• _Work instructions_
Everything in the data that follows has to be repeated verbatim.
====== Data provided
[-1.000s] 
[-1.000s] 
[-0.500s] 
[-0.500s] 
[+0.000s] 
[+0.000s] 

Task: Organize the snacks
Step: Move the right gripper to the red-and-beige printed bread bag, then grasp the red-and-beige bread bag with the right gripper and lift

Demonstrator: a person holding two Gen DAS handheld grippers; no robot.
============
• _Exercise answer_
[-1.000s] 
[-1.000s] 
[-0.500s] 
[-0.500s] 
[+0.000s] 
[+0.000s] 

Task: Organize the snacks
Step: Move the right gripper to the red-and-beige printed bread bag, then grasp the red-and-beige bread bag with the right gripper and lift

Demonstrator: a person holding two Gen DAS handheld grippers; no robot.

This answer is now finished.